* **Work request**
Return every line from the records below with the string "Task".

+++ Dataset content +++

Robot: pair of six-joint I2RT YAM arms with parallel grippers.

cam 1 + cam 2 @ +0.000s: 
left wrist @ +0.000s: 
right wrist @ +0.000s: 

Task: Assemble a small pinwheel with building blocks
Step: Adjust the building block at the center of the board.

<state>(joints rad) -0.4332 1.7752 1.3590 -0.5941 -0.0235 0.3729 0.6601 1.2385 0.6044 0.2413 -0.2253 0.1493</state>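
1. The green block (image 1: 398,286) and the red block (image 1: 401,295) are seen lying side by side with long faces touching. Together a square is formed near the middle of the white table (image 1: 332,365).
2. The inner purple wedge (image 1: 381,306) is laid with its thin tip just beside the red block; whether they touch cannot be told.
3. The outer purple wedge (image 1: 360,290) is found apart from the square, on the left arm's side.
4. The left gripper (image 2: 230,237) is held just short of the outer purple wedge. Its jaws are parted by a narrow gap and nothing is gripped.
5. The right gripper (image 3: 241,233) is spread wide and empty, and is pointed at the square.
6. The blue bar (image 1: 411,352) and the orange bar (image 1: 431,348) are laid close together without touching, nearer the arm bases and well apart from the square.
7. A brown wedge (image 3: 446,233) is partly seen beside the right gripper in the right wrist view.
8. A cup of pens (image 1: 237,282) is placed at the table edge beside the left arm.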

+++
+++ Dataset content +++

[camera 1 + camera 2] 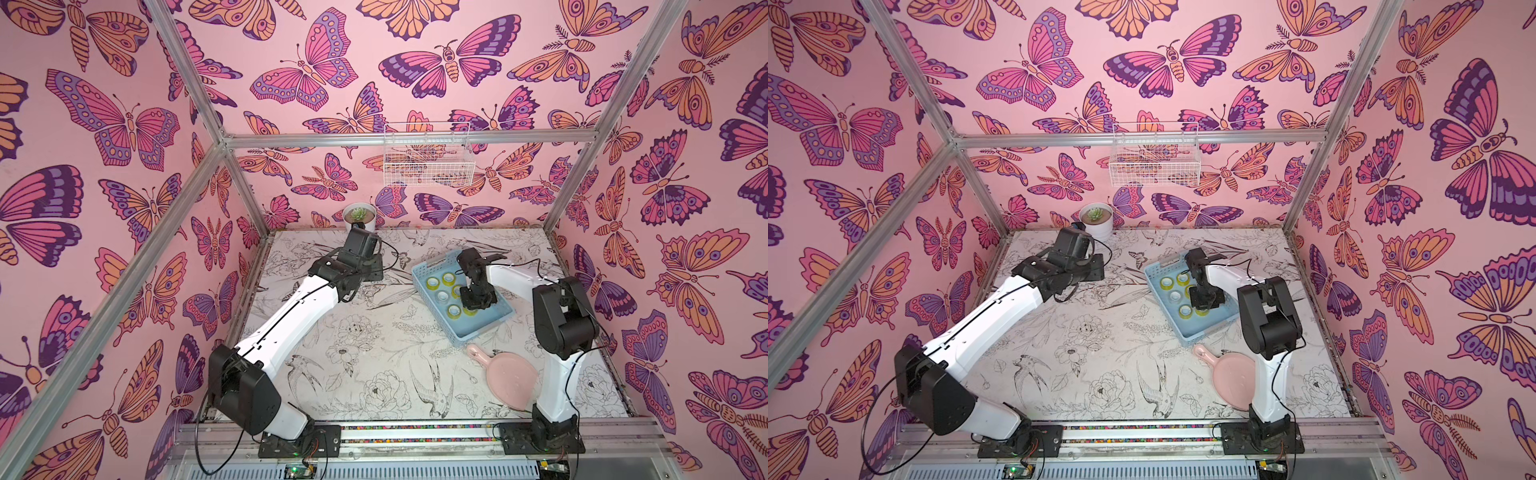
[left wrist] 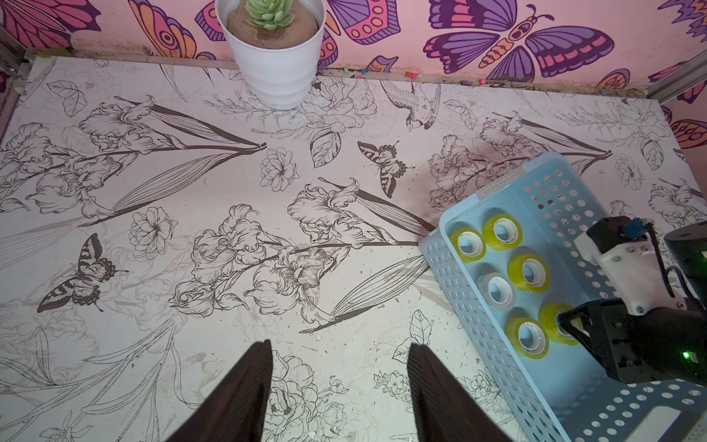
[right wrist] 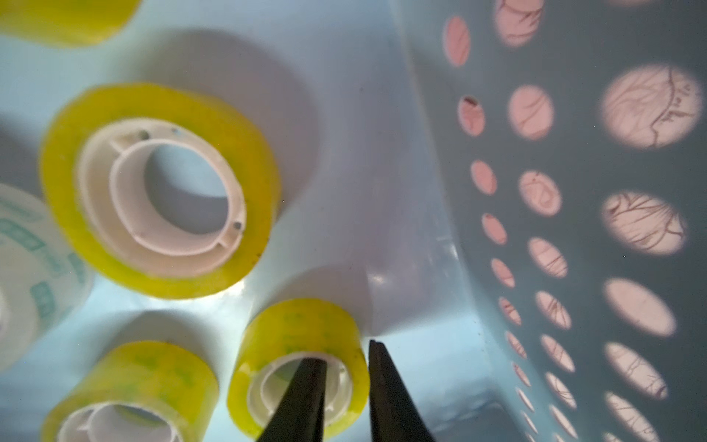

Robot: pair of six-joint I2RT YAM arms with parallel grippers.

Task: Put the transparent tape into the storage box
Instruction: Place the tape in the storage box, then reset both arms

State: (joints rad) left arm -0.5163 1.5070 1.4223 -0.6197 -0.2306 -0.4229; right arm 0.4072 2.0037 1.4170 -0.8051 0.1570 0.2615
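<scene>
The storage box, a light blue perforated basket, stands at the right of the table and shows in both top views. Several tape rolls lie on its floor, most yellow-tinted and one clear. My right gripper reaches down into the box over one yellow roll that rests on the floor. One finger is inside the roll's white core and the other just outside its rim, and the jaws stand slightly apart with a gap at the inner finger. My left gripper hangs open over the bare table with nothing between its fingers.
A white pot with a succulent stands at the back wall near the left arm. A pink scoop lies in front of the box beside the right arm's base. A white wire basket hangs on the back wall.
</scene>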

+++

* **Answer space**
Task: Assemble a small pinwheel with building blocks
Task: Put the transparent tape into the storage box

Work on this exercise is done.